Ce que révèle le tremblement de terre au Maroc
Après un violent séisme, dont l'épicentre a été localisé dans le Haut-Atlas, et qui a été suivi de plusieurs répliques, le Maroc déplore au moins 2 100 victimes. Les opérations de sauvetage se poursuivent dans l'espoir de retrouver des survivants sous les décombres. Dans un communiqué du ministère de l'Intérieur, Rabat a annoncé - après une "évaluation minutieuse des besoins sur le terrain", n'accepter qu'une partie de l'aide internationale proposée, du moins dans un premier temps.
Un roi qui tourne le dos à son peuple
El Mundo critique vivement l'attitude du roi du Maroc, Mohammed VI :
«Il aura fallu attendre [18 heures] avant que la maison royale ne s'adresse à la population, ce samedi soir à huit heures, sous la forme d'un communiqué dont la froideur contrastait avec la chaleur des témoignages de solidarité exprimés par d'autres chefs d'Etat. Mohammed VI a décliné la proposition d'aide de la France, ne donnant son feu vert qu'à l'Espagne, au Royaume-Uni, aux Emirats arabes et au Qatar. ... En mauvaise santé, le souverain chérifien de 59 ans passe presque davantage de temps à l'étranger qu'au Maroc. ... Sa réaction face au tremblement de terre le fait apparaître comme un dirigeant qui se désintéresse de son peuple, ce qui ne fait qu'exacerber la crise au sein de la monarchie alaouite et soulève des questions quant à son avenir.»
Dans le sillage du séisme
Les réponses données aux catastrophes naturelles sont parfois le reflet d'évolutions politiques, fait remarquer Süddeutsche Zeitung :
«Dans le cas du Maroc, la question du Sahara occidental, ancienne colonie espagnole sous contrôle marocain depuis 1975, sert de baromètre. L'Espagne, qui a récemment pris fait et cause pour le Maroc sur ce dossier, a dépêché des secours. ... L'Algérie, pour sa part, soutient les aspirations souverainistes des Sahraouis, les habitants du Sahara occidental. Il a fallu attendre un certain temps avant qu'Alger n'adresse à son voisin marocain un message de condoléances. Mais depuis, l'Algérie a ouvert son espace aérien aux vols humanitaires. Peut-être est-ce là l'une des vertus des catastrophes naturelles, celle de rapprocher politiquement des nations ennemies.»

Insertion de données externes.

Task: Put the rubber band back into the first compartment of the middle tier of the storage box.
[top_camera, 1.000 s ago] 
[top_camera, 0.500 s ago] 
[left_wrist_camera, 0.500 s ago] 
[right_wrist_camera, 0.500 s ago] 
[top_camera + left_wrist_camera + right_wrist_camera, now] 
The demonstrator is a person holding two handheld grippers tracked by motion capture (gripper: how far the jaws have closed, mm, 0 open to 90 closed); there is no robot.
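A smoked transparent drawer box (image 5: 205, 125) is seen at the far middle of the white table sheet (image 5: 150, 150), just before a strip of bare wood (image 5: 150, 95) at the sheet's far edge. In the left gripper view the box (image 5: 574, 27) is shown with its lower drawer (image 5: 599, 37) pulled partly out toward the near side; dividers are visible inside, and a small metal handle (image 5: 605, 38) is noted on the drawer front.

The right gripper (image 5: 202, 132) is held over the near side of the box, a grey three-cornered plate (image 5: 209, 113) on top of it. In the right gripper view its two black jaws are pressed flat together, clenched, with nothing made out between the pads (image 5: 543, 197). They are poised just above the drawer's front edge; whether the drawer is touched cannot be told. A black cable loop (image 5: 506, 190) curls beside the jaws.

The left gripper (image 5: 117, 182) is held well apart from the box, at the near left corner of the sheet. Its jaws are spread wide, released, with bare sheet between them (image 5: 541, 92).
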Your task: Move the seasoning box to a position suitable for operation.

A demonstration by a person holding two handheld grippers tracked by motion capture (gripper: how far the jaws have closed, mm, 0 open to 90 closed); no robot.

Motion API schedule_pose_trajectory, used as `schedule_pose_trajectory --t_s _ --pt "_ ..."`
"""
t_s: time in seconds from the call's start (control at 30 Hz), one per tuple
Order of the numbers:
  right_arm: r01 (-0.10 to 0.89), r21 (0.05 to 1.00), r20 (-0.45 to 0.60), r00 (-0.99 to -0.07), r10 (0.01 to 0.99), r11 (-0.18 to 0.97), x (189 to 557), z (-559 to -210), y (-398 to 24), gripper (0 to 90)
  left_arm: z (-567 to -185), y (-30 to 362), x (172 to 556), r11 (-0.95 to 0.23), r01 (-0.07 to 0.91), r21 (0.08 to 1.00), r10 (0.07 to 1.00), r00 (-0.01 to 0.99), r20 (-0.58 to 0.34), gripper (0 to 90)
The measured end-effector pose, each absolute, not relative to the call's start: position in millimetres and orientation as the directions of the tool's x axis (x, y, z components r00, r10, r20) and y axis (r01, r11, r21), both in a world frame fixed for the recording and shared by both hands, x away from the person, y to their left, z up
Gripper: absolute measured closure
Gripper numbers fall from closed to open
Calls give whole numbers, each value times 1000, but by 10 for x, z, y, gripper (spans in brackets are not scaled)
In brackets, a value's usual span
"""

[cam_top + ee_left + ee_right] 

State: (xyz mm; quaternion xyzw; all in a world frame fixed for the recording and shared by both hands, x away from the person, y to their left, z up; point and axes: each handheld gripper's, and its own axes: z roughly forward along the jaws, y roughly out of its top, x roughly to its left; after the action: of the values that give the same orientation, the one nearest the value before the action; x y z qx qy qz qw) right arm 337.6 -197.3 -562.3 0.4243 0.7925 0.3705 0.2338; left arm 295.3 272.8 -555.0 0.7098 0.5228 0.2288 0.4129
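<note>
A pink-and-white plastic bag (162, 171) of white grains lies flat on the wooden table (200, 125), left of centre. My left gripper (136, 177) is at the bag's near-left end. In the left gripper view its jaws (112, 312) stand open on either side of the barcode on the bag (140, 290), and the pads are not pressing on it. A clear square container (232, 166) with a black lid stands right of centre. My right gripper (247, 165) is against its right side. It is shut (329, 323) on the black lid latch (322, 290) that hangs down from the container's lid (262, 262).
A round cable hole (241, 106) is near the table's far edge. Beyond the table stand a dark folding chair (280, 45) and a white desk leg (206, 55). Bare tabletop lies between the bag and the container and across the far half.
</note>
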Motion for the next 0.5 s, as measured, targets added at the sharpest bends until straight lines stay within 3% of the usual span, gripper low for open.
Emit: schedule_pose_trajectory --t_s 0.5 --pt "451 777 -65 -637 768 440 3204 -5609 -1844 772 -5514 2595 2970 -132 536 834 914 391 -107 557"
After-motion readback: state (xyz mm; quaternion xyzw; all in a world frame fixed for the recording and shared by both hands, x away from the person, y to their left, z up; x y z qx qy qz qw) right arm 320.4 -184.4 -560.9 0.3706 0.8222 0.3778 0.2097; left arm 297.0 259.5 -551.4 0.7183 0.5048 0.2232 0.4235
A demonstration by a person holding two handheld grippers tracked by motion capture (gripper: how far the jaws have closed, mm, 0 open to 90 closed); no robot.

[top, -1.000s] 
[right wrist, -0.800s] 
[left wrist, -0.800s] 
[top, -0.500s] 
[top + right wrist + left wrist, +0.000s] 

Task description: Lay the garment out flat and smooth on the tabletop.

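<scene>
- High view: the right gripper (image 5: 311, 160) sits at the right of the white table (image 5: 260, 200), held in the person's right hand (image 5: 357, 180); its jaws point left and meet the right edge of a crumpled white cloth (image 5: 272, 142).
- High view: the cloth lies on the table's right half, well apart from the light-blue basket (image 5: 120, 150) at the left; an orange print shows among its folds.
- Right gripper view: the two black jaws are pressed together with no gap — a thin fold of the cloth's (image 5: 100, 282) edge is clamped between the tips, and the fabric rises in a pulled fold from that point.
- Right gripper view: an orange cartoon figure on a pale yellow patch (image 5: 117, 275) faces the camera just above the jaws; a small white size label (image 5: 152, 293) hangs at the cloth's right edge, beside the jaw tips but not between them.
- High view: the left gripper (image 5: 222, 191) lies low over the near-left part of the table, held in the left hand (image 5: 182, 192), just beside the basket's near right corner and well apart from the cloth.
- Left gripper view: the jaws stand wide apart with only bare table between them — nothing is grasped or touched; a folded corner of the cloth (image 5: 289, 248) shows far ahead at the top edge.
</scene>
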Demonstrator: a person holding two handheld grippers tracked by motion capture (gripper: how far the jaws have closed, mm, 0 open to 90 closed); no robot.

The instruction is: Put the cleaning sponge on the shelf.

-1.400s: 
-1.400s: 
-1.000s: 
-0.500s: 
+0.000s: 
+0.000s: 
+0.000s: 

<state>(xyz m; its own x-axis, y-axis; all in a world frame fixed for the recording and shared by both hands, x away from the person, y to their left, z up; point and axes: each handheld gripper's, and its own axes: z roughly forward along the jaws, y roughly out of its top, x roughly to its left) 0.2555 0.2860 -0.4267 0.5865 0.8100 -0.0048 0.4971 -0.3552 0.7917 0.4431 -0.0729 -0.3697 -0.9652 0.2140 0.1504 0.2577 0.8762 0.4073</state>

Les immeubles modernes ont mieux résisté
Selon l'analyse du chroniqueur basé au Maroc Raul M. Braga Pires dans TSF, les dégâts ne laissent pas conclure à de graves erreurs dans la prévention antisismique comme celles déplorées lors du séisme de Turquie :
«Les photos et les témoignages confirment en effet 'l'exception du Maroc', pays qui s'était signalé au printemps arabe pour ne pas s'être laissé gagner par le chaos qui avait embrasé toute la région, de la Libye au Yémen. ... Les villes semblent avoir majoritairement mieux résisté aux secousses que les constructions traditionnelles en milieu rural, des maisons de pierres qui se sont effondrées. Des édifices vieux de plusieurs siècles ont ainsi été anéantis, et ceux qui s'y étaient réfugiés ont péri ensevelis sous les gravats.»
Bientôt l'heure des reproches
Le premier élan de solidarité cédera rapidement la place aux critiques, prédit Libération :
«Dans toutes les villes du royaume ou presque, ont très vite été mis en place des points de collecte de produits de première nécessité ou de dons du sang. Des personnalités – sportifs, comédiens, humoristes – ont immédiatement apporté leur soutien, parfois financier. Même l'Algérie, ennemi de toujours, a spontanément ouvert son espace aérien pour faciliter les secours. Mais tôt ou tard, l'heure du bilan sonnera, avec son lot de responsables à incriminer, sur la lenteur de l'acheminement des secours ou sur les normes parasismiques peu respectées en certains endroits.»